• WHAT THIS TASK INVOLVES: Among the entries below, copy only the span from the line containing "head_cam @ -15" through the line containing "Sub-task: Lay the". Do so exactly, and skip the pictures.

• RECORDS SHOWN:
___

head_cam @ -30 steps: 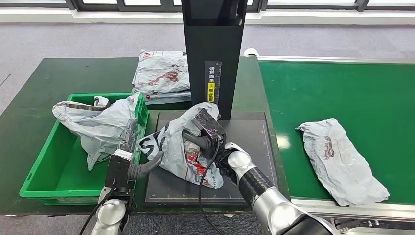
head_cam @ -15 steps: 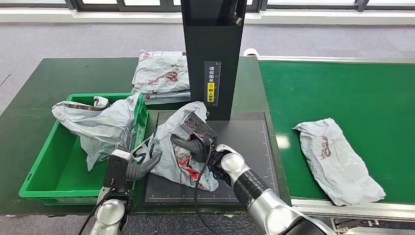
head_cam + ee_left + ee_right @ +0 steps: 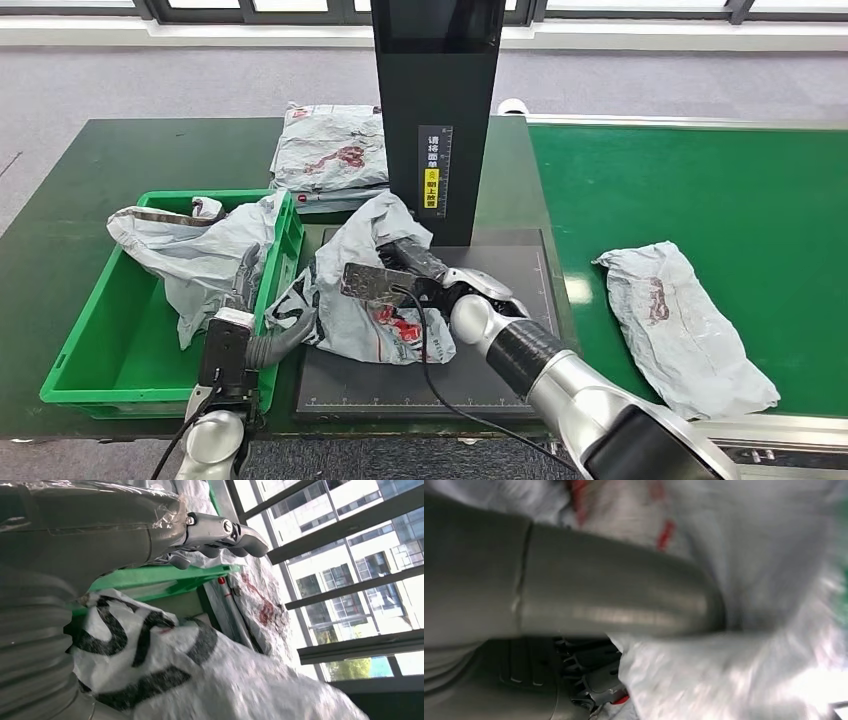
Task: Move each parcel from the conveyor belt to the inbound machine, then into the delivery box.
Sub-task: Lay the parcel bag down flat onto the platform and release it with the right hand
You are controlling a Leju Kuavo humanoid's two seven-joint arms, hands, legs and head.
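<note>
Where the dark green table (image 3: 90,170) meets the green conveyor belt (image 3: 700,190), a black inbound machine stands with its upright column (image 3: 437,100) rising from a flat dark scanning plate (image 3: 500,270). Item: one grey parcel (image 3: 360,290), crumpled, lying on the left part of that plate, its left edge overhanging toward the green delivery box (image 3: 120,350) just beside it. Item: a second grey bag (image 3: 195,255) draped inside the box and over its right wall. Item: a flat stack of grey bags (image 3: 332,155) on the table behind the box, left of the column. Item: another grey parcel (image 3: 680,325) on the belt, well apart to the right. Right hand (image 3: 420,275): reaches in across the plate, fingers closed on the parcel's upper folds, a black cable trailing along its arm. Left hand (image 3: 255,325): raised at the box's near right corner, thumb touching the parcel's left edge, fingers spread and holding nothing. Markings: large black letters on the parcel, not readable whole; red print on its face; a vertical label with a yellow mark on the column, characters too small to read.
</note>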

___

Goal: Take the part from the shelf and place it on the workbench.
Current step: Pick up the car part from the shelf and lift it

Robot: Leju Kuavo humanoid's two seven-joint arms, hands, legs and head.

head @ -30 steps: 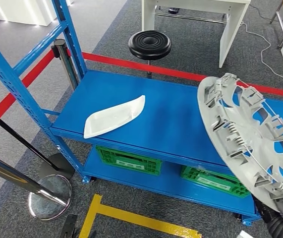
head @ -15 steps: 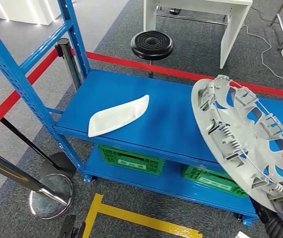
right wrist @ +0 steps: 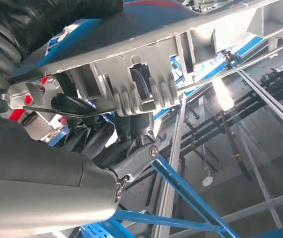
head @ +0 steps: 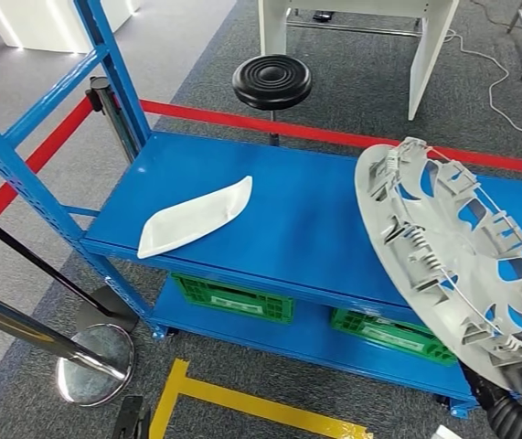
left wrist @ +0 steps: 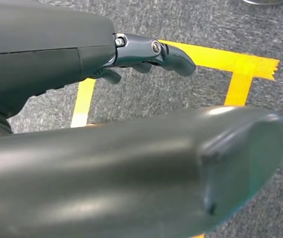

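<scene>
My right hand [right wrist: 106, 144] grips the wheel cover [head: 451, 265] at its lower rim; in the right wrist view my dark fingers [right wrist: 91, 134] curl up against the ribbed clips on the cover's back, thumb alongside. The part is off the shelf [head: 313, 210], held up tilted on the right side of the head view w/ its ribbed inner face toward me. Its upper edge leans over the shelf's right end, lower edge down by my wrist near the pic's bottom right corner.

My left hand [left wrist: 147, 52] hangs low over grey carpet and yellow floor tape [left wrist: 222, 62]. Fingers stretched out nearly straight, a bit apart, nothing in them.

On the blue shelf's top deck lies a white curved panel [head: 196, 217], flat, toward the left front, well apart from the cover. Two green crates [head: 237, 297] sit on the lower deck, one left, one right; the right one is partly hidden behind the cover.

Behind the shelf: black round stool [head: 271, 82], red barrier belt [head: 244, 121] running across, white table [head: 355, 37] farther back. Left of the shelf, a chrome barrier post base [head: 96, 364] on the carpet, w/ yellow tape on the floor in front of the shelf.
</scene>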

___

• WRITTEN SOLUTION:
head_cam @ -15 steps: 
head_cam + ee_left + ee_right @ +0 steps: 
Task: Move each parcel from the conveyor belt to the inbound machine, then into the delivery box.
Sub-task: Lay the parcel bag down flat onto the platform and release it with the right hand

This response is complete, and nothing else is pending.